Note Always use $() instead of backticks. $() nests cleanly: $(echo $(whoami)) works; backticks require escaping for nesting. The output has trailing newlines stripped automatically.

CDPATH: Quick Directory Navigation

syntax
export CDPATH=.:dir1:dir2
example
# Add to ~/.bashrc or ~/.zshrc:
export CDPATH=".:$HOME/projects:$HOME/work"

# Now from anywhere:
cd web-app
# Jumps to ~/projects/web-app without typing the full path

Note CDPATH tells cd to search additional base directories. The leading . ensures the current directory is still checked first. Separate paths with colons. This drastically reduces typing for developers who frequently switch between project directories.

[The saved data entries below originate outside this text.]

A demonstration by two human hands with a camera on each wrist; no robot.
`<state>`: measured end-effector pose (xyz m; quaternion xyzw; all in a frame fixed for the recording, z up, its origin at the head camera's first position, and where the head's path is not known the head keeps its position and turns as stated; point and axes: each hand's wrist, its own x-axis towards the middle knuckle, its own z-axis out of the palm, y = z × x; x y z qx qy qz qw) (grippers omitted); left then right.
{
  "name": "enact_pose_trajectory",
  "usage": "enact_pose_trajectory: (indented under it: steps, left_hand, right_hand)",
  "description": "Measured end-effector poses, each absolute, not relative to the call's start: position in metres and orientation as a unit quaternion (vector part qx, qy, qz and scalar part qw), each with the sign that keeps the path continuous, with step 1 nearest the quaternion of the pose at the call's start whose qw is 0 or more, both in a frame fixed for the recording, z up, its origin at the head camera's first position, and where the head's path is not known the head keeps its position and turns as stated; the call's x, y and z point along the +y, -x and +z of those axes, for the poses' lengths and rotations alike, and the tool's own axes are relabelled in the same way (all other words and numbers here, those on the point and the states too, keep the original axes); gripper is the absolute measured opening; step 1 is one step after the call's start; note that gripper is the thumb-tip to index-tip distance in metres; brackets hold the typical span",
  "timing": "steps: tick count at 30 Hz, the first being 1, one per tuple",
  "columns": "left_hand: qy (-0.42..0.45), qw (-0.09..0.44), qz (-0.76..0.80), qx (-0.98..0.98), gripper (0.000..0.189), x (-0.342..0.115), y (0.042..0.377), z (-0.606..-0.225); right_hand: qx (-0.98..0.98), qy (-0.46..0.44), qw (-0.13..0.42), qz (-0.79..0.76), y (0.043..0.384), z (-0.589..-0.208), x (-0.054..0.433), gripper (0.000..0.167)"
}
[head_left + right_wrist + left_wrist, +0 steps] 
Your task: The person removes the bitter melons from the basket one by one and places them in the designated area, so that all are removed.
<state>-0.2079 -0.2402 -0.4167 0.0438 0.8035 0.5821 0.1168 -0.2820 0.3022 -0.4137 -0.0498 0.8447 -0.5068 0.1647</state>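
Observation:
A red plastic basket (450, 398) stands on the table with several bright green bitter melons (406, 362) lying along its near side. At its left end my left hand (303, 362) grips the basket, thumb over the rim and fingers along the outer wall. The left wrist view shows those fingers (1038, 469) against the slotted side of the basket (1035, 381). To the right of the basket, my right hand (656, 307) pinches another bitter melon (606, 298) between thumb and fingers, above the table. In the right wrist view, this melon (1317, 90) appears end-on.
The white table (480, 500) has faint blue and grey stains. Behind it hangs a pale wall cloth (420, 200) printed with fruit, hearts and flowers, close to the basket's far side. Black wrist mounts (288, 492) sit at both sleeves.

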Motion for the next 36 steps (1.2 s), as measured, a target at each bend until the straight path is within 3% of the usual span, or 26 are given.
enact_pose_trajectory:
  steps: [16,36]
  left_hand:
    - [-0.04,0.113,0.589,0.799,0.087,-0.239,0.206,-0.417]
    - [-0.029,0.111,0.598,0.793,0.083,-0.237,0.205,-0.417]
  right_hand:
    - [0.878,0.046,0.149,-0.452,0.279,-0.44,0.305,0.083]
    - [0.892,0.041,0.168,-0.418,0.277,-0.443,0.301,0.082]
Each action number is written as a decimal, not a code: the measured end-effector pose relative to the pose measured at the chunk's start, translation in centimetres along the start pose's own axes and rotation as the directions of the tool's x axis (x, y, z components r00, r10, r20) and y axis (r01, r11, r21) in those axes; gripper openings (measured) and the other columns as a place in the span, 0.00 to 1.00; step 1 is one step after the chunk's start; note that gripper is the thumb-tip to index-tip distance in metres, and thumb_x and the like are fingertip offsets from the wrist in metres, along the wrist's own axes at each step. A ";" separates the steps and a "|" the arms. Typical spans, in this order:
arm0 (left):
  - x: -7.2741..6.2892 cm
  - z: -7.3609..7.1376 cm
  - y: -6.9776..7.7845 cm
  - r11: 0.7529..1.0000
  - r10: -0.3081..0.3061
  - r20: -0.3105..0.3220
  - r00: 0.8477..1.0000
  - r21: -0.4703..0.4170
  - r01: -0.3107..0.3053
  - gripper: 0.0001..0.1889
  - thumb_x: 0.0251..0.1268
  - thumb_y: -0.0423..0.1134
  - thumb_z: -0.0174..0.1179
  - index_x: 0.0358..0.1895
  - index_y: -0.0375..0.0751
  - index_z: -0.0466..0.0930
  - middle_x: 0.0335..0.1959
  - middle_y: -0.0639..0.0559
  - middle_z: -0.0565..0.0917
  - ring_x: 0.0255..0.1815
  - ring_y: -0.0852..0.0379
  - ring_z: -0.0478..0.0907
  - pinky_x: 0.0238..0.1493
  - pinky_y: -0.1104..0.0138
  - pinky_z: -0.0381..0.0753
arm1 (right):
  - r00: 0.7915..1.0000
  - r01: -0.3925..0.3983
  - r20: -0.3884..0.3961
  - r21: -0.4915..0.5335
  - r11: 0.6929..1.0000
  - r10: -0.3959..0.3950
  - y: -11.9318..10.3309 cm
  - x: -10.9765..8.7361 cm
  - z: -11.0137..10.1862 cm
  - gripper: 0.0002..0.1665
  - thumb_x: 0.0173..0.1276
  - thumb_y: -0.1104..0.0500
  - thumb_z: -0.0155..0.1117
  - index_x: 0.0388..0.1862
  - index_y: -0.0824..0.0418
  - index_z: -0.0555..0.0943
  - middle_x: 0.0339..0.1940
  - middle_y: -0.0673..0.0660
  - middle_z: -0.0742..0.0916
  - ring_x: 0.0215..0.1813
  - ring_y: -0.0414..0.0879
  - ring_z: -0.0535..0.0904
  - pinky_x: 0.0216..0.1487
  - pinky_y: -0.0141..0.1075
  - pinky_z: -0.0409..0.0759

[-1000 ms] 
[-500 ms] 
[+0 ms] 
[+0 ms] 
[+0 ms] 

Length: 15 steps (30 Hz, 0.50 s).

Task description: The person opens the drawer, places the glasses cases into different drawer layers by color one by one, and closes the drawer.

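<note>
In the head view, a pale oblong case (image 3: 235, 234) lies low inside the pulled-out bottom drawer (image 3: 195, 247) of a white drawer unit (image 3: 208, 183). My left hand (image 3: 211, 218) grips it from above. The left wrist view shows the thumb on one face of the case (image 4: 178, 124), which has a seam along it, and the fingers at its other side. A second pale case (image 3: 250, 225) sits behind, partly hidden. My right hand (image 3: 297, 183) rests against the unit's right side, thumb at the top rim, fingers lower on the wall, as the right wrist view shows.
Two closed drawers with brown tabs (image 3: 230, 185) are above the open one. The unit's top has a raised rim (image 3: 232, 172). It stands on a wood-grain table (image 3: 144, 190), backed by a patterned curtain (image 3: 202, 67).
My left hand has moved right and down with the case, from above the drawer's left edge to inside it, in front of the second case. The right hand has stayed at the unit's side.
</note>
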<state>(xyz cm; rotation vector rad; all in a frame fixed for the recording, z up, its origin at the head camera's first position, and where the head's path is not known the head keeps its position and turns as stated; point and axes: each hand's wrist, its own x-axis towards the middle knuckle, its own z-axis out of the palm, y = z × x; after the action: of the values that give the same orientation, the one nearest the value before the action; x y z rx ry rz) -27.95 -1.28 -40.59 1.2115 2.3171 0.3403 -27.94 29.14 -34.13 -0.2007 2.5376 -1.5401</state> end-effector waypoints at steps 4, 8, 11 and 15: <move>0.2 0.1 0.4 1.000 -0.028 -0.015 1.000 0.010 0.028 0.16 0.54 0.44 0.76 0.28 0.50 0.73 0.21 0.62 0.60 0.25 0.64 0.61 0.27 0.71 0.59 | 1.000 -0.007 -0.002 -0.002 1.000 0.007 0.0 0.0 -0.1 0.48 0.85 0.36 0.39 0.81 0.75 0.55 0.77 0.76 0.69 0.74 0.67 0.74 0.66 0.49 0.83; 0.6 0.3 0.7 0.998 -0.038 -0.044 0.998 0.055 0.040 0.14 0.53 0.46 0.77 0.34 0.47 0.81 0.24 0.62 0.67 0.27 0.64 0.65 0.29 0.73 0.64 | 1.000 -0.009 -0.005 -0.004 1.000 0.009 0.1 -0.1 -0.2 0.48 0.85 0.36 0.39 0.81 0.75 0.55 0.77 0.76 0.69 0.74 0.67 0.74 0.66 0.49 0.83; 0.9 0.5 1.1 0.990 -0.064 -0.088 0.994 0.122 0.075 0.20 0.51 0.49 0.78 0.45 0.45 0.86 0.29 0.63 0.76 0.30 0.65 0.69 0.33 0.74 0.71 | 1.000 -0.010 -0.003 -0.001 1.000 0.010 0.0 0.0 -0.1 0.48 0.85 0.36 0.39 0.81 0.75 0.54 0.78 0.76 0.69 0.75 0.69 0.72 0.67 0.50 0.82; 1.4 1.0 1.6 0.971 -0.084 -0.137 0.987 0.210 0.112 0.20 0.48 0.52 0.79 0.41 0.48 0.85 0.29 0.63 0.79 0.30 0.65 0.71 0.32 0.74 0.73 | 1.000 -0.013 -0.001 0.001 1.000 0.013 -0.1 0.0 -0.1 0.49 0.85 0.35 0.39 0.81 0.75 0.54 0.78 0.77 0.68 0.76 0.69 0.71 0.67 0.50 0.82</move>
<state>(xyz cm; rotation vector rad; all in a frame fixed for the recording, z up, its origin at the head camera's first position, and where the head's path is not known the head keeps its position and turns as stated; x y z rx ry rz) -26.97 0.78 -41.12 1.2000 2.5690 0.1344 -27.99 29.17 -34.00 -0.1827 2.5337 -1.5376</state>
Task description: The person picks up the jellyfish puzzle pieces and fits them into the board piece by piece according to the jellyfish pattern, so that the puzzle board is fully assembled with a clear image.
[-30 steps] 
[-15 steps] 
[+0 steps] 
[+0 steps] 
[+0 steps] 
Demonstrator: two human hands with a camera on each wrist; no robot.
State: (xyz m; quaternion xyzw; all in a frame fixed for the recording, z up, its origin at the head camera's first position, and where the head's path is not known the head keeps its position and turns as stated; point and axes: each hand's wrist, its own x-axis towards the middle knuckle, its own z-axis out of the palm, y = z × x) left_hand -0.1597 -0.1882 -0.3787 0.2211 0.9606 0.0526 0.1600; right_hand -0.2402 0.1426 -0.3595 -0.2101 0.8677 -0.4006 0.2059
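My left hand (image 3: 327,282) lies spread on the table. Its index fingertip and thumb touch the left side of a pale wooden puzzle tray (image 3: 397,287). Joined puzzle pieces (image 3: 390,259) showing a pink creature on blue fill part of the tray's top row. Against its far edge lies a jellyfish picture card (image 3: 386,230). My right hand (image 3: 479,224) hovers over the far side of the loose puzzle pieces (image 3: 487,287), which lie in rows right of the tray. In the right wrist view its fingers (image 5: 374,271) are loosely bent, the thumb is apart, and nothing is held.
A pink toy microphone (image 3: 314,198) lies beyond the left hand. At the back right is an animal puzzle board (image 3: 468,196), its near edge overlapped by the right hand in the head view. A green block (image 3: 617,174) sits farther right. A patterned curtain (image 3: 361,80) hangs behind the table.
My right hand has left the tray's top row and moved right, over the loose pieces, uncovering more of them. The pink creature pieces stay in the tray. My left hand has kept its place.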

Essential Keyboard Shortcuts

syntax
Ctrl+A / Ctrl+E
Ctrl+U / Ctrl+K
Ctrl+W
Ctrl+L
Ctrl+C / Ctrl+D
example
Ctrl+Amove cursor to beginning of line
Ctrl+Emove cursor to end of line
Ctrl+Udelete from cursor to beginning
Ctrl+Kdelete from cursor to end
Ctrl+Wdelete previous word
Ctrl+Lclear screen (same as clear)
Ctrl+Ccancel current command
Ctrl+Dexit shell (or send EOF)
Ctrl+Zsuspend foreground process
Alt+.   → insert last argument from previous command

Note These work in both Bash and Zsh and are based on Emacs keybindings (the default). Alt+. is one of the most underused shortcuts; it cycles through previous commands' last arguments. Use set -o vi in your shell config to switch to Vim-style keybindings.

Tab Completion

syntax
Tab       # complete
Tab Tab   # show all possibilities
example
cd /etc/ng<Tab>
# Completes to: cd /etc/nginx/

git che<Tab><Tab>
# Shows: checkout  cherry  cherry-pick

Note Tab completion works for commands, file paths, and (with bash-completion or zsh plugins) for subcommands and flags of many tools including git, docker, kubectl, and ssh hosts. Install bash-completion for enhanced support in Bash.